*** Begin section ***

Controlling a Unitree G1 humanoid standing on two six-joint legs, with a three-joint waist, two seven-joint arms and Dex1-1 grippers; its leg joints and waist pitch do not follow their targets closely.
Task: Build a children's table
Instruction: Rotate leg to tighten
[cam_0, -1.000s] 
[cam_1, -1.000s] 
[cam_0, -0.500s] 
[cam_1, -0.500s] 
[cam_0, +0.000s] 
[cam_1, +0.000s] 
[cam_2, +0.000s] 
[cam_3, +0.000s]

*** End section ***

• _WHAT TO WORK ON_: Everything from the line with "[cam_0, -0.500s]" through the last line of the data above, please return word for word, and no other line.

• _THE COMPLETED TASK_:
[cam_0, -0.500s] 
[cam_1, -0.500s] 
[cam_0, +0.000s] 
[cam_1, +0.000s] 
[cam_2, +0.000s] 
[cam_3, +0.000s]

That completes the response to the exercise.